Commodity prices fell sharply yesterday, dragging high profile resources stocks down with them. Analysts say that investors are deserting the sector as fears grow that the boom is over on the back of news that manufacturing in China contracted during July for the first time since 2005. Oil dropped below $US120 a barrel on Monday night, copper is at its lowest level for the last six months while gold and silver have both fallen to six-week lows. Shares in BHP Billiton fell to their lowest level in four months and Rio Tinto saw its shares fall to their lowest in five months. Also fueling the slide were rumours that a hedge fund had started to liquidate its commodity investments.
6 Aug 2008 - Jump in ASX trades
The ASX has reported that the number of cash market trades in July hit a new record of 10.2 million, 67 per cent higher than for the same month last year. However the total value of trades in the month was only $126.8 billion which was 11 per cent lower than July 2007, with the average value of each trade dropping to $12,388 compared with $23,132 last year.
5 Aug 2008 - RBA keeps brakes on economy
The Reserve Bank has chosen to leave interest rates as they are at its August meeting, despite increasing evidence of a significant slowdown in many measurements of economic activity. A statement by the bank's governor, Glenn Stevens, acknowledged that household spending has been subdued over recent months, while business activity has softened and labour market conditions have started to ease. However, the latest Consumer Price Index figures reported so far have done little to diminish the central bank's concerns about inflation, with improving terms of trade adding to national income and spending power. After considering both domestic and international conditions the RBA decided to leave the cash rate unchanged at 7.25 per cent, but indicated that the probability of reducing rates in the months ahead is increasing.

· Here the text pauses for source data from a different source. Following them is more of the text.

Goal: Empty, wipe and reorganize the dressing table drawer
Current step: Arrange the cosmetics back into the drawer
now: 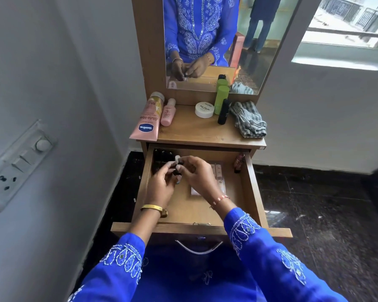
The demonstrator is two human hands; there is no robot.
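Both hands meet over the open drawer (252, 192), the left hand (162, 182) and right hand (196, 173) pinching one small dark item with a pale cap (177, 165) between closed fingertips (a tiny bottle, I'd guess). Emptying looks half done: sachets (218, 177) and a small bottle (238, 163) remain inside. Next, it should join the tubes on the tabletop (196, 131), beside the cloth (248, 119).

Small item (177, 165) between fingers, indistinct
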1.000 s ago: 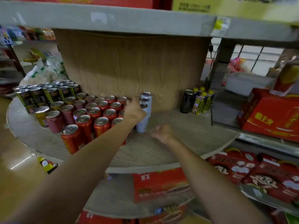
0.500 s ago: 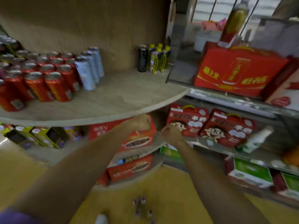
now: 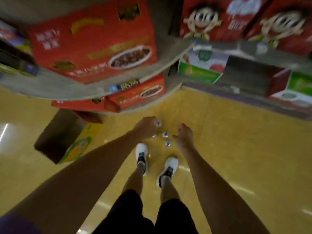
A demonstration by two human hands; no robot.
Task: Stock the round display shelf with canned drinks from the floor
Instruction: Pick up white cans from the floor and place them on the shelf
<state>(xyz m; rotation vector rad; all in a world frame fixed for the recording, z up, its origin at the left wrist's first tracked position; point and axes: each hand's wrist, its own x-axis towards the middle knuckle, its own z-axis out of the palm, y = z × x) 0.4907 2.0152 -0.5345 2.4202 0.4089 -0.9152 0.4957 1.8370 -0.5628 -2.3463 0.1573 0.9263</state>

30 Jul 2008 - Bear market sees rise of alternative funds
Veteran of the funds management industry, Ian Macoun, says that fund managers are in for a shakeup following the recent sharemarket volatility. Macoun, managing director of Pinnacle Investment Management, said that both research houses and superannuation funds are reviewing their lists of managed funds to remove poor performers. According to Macoun, Pinnacle has seen increased levels of interest from superannuation funds looking at managers of alternative funds. He expects the number of boutique firms to grow and Pinnacle has been approached by teams at large institutions looking to change company. Macoun expects that private equity will once again become popular as will vehicles that aim to outperform their benchmark, concentrated and quantitative funds.
14 Jul 2008 - Select's Futures Fund returns +7.84% in June, up 18.46% YTD
Select Asset Management's Futures Fund has reported a positive performance of 7.84% for June 2008, bringing cumulative YTD performance since January 2008 to 18.46%, and an annualised performance since inception in March 2007 of 21.8% net of all fees.
The Fund reported positive contributions overall from each sector of the Fund, but performance was particularly driven by the agriculturals, energies and stock indices sectors. Select noted that the weakening US economy benefited their predominantly short positions in US stock indices and European market sectors, whilst long positions in grains and natural gas both performed well.
The Select Futures Fund is a systematic (quantitative) global futures trading program managed by London based Aspect Capital. The Fund is structured as an Australian resident open ended unit trust operated as a registered managed investment scheme.